▶ [WORK ITEM]: Exactly as they appear below, repeat the lines from the one with "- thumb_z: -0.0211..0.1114" through the one with "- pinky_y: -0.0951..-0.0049", and no others.

▶ [EXERCISE DATA]:
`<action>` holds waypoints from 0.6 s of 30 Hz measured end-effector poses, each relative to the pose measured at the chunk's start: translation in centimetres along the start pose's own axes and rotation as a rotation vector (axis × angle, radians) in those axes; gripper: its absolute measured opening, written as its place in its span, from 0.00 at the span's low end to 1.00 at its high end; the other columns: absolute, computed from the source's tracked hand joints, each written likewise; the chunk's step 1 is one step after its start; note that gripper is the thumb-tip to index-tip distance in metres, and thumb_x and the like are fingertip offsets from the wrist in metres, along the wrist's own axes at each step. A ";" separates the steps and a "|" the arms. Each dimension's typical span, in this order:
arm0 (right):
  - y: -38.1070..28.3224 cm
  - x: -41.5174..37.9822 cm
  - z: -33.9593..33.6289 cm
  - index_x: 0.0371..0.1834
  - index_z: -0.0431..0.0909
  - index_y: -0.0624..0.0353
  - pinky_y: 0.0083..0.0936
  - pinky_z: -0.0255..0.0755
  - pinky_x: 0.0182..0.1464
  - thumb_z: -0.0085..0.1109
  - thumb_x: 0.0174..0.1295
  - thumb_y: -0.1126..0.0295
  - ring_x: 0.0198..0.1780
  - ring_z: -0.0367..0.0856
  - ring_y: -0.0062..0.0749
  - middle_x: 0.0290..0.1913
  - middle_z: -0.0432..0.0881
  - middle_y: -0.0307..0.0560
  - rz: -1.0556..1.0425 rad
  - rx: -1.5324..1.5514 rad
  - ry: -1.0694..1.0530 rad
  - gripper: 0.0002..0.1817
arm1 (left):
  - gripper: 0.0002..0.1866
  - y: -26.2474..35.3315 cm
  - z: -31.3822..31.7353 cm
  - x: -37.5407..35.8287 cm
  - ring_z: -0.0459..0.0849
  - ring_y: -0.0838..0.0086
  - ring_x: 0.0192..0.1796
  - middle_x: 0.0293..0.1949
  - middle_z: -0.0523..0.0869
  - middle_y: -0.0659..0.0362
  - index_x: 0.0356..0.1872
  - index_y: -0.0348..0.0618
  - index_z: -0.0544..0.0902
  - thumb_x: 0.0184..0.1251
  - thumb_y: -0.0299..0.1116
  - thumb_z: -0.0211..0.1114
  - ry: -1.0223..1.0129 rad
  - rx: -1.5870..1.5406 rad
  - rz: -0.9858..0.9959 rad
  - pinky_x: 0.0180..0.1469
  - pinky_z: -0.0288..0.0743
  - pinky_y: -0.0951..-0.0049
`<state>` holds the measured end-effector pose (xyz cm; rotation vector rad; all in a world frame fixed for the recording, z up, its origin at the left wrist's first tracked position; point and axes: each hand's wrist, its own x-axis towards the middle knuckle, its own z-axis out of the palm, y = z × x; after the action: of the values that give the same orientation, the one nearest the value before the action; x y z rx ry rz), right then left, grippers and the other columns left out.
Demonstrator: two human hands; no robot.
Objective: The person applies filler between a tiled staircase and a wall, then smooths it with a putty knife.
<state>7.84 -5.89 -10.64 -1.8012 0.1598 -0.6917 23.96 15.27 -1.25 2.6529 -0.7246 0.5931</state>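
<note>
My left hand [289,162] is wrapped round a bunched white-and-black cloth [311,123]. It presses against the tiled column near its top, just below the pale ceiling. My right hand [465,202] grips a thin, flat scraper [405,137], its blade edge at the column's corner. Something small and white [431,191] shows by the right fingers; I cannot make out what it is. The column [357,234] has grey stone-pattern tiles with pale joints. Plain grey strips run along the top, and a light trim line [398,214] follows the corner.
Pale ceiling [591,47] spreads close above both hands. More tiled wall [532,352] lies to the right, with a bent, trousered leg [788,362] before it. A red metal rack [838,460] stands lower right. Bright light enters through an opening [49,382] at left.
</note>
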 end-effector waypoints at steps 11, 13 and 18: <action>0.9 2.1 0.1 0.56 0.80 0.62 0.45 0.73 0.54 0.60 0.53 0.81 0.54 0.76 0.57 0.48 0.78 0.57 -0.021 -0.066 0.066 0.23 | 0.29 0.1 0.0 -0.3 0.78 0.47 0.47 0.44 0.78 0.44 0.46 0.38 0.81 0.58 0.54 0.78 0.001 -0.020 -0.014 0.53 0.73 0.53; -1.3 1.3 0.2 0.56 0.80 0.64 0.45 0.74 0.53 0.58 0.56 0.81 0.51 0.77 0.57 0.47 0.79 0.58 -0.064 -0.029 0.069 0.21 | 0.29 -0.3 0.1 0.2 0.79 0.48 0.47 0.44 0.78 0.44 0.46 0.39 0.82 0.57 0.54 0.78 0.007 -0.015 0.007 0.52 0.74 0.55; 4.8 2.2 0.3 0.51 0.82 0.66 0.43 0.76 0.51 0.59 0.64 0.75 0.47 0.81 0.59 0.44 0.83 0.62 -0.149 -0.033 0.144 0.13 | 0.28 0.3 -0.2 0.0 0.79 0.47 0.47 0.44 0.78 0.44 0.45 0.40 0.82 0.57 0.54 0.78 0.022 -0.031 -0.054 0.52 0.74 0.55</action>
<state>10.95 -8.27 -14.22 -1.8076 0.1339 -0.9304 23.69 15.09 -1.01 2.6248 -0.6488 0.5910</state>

▶ [WRITTEN REPLY]:
  - thumb_z: -0.0211..0.1114
  - ry: -1.0223..1.0129 rad
  - rx: -1.5870..1.5406 rad
  - rz: -0.9858..0.9959 rad
  - pinky_x: 0.0180..0.1469
  - pinky_z: -0.0288..0.0743
  - pinky_y: -0.0951..-0.0049

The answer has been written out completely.